Task to carry out :: All that should come back is the lines of the data below from the one containing "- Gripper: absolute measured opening" to the one containing "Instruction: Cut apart", inclusive, exactly as they stand.

Data provided ::
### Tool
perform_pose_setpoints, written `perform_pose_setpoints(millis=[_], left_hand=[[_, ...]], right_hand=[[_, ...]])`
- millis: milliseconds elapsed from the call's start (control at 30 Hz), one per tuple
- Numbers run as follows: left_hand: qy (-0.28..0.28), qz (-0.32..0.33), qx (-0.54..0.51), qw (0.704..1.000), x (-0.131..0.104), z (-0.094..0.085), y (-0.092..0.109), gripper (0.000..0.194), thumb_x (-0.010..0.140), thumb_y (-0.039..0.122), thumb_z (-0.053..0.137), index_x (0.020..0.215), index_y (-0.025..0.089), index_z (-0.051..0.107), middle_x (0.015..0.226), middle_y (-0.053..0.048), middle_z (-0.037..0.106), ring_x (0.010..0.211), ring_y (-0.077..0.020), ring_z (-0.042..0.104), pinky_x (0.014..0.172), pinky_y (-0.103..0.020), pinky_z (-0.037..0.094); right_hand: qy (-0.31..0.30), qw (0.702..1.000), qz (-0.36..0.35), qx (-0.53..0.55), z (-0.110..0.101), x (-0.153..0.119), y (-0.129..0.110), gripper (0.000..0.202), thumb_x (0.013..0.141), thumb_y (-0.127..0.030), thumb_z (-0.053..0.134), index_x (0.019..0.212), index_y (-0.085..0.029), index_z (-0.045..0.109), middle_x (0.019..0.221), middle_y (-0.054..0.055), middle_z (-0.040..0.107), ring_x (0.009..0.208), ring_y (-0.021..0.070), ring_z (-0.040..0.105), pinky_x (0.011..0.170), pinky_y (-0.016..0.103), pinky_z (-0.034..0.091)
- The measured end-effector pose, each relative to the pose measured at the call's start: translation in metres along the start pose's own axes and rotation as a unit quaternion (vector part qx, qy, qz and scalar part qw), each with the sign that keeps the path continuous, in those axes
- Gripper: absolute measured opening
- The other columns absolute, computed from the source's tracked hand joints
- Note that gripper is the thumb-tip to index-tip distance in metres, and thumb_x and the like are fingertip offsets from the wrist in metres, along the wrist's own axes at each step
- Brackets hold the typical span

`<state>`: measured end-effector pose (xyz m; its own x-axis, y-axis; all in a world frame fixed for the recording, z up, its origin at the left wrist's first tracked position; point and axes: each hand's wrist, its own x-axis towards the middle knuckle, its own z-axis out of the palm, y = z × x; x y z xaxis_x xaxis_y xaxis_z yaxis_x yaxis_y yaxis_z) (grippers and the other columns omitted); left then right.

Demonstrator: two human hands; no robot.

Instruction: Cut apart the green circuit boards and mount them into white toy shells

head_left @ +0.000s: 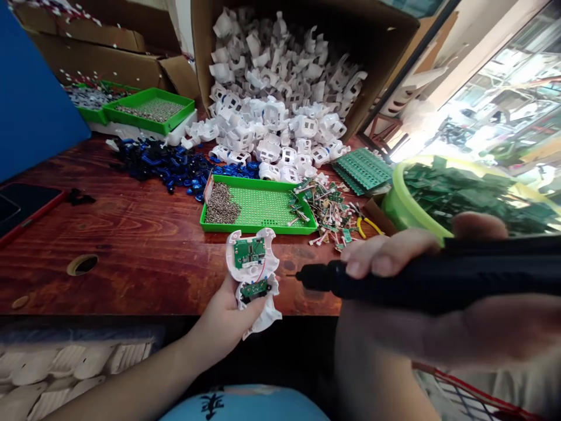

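Over the table's front edge, my left hand [230, 318] is closed around a white plastic housing [252, 272]. Two green circuit boards sit in it, an upper board [249, 252] and a lower board [255, 288], and a thin red wire runs near them. My right hand [403, 257] grips a black electric screwdriver [394, 280], held level with its thin bit pointing left at the housing. A gap separates the bit from the housing. Part of the right hand is blurred, and the screwdriver's back end runs out of view.
Behind the housing stands a green tray [263, 228] with many small screws [221, 204]. Wired boards [328, 207] and yellow-handled pliers [368, 227] lie to its right, before a yellow-green tub [398, 193]. White shells [272, 117] spill from a carton. Blue-black parts [162, 164] and a phone [28, 204] are left.
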<state>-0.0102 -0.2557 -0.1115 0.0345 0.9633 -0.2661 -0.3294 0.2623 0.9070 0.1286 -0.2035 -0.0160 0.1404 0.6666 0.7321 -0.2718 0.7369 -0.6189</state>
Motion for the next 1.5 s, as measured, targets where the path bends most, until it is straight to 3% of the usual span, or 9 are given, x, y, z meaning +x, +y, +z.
perform_pose_setpoints(millis=[133, 367, 533, 700, 767, 933, 1133, 1333, 1500], left_hand=[[0.046, 0.026, 0.043, 0.998, -0.013, 0.007, -0.006, 0.035, 0.066, 0.024, 0.071, 0.099, 0.018, 0.062, 0.099, -0.006, 0.068, 0.098, -0.0245, 0.06, 0.096, -0.036, 0.038], [-0.006, 0.055, 0.136, 0.989, -0.031, 0.016, -0.013, 0.031, 0.069, 0.023, 0.069, 0.099, 0.023, 0.065, 0.099, -0.005, 0.068, 0.101, -0.0249, 0.058, 0.1, -0.035, 0.035], [-0.025, 0.061, 0.171, 0.983, -0.034, 0.018, -0.012, 0.032, 0.07, 0.021, 0.068, 0.102, 0.021, 0.065, 0.101, -0.006, 0.067, 0.103, -0.0251, 0.056, 0.104, -0.035, 0.029], [-0.074, 0.065, 0.206, 0.974, -0.035, 0.018, -0.006, 0.049, 0.072, 0.016, 0.066, 0.118, 0.024, 0.054, 0.122, -0.005, 0.057, 0.115, -0.0231, 0.049, 0.105, -0.03, 0.027], [-0.094, 0.075, 0.212, 0.97, -0.036, 0.018, -0.006, 0.057, 0.075, 0.014, 0.063, 0.128, 0.026, 0.044, 0.129, -0.004, 0.051, 0.121, -0.0218, 0.043, 0.106, -0.029, 0.026], [-0.138, 0.057, 0.209, 0.966, -0.04, 0.019, -0.012, 0.066, 0.078, 0.013, 0.058, 0.135, 0.026, 0.029, 0.135, -0.005, 0.044, 0.126, -0.0221, 0.037, 0.107, -0.033, 0.025], [-0.083, 0.085, 0.225, 0.967, -0.045, 0.024, -0.014, 0.058, 0.078, 0.02, 0.059, 0.131, 0.025, 0.037, 0.132, -0.005, 0.047, 0.122, -0.0237, 0.041, 0.106, -0.033, 0.027], [-0.172, 0.052, 0.28, 0.943, -0.043, 0.02, -0.013, 0.059, 0.084, 0.023, 0.051, 0.136, 0.025, 0.022, 0.139, -0.007, 0.039, 0.127, -0.0224, 0.035, 0.107, -0.033, 0.027], [-0.202, 0.12, 0.31, 0.921, -0.043, 0.018, -0.016, 0.057, 0.086, 0.017, 0.045, 0.134, 0.03, 0.018, 0.138, -0.003, 0.04, 0.126, -0.0182, 0.038, 0.106, -0.033, 0.03]], right_hand=[[0.083, 0.995, -0.01, -0.046, -0.022, -0.007, 0.007, 0.024, 0.078, -0.036, 0.058, 0.098, -0.023, 0.055, 0.066, -0.001, 0.052, 0.051, 0.0133, 0.05, 0.044, 0.026, 0.042], [0.052, 0.985, 0.049, -0.159, -0.06, -0.025, -0.001, 0.034, 0.083, -0.033, 0.053, 0.114, -0.027, 0.039, 0.087, 0.002, 0.056, 0.073, 0.0164, 0.058, 0.068, 0.034, 0.05], [0.089, 0.905, -0.084, -0.407, -0.075, -0.044, -0.019, 0.059, 0.071, -0.019, 0.065, 0.122, -0.026, 0.035, 0.121, 0.011, 0.04, 0.115, 0.0255, 0.042, 0.095, 0.047, 0.037], [-0.269, 0.845, -0.087, -0.453, -0.082, -0.069, -0.036, 0.034, 0.075, -0.007, 0.057, 0.106, -0.02, 0.054, 0.092, 0.007, 0.06, 0.086, 0.0186, 0.058, 0.075, 0.032, 0.051], [-0.349, 0.812, -0.081, -0.46, -0.08, -0.074, -0.038, 0.026, 0.079, -0.01, 0.054, 0.104, -0.017, 0.058, 0.093, 0.007, 0.064, 0.086, 0.0178, 0.059, 0.076, 0.031, 0.051], [-0.348, 0.791, -0.109, -0.492, -0.072, -0.077, -0.034, 0.018, 0.083, -0.016, 0.053, 0.099, -0.016, 0.063, 0.095, 0.007, 0.066, 0.092, 0.0185, 0.059, 0.081, 0.031, 0.049], [-0.365, 0.775, -0.156, -0.492, -0.069, -0.074, -0.037, 0.021, 0.086, -0.017, 0.046, 0.094, -0.015, 0.065, 0.09, 0.004, 0.069, 0.082, 0.0171, 0.062, 0.069, 0.028, 0.051], [-0.36, 0.789, -0.214, -0.449, -0.07, -0.08, -0.031, 0.02, 0.083, -0.018, 0.049, 0.091, -0.011, 0.066, 0.1, 0.006, 0.068, 0.076, 0.0158, 0.063, 0.058, 0.027, 0.05], [-0.357, 0.808, -0.19, -0.429, -0.074, -0.088, -0.025, 0.022, 0.085, -0.016, 0.046, 0.096, -0.01, 0.064, 0.101, 0.006, 0.068, 0.08, 0.0168, 0.061, 0.06, 0.029, 0.049]])
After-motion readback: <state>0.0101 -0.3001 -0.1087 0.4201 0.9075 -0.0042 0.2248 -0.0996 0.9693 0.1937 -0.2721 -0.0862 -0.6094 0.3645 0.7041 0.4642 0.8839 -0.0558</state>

Expected answer ::
- Gripper: absolute measured opening
- The other columns absolute, computed from the source's tracked hand joints
- Note that gripper is the thumb-tip to index-tip distance in metres, and thumb_x and the like are fingertip offsets from the wrist in metres, along the wrist's own axes at each step
- Brackets hold the typical span

`<state>`: measured end-effector pose (xyz m; its own x-axis, y-axis; all in a world frame fixed for the recording, z up, its origin at the left wrist's first tracked position; point and axes: each hand's wrist, its own x-axis towards the middle knuckle, its own z-axis out of the palm, y = z × x; x y z xaxis_x xaxis_y xaxis_z yaxis_x yaxis_y yaxis_z) (grippers and the other columns omitted); left then right.

Demonstrator: two human hands; no robot.

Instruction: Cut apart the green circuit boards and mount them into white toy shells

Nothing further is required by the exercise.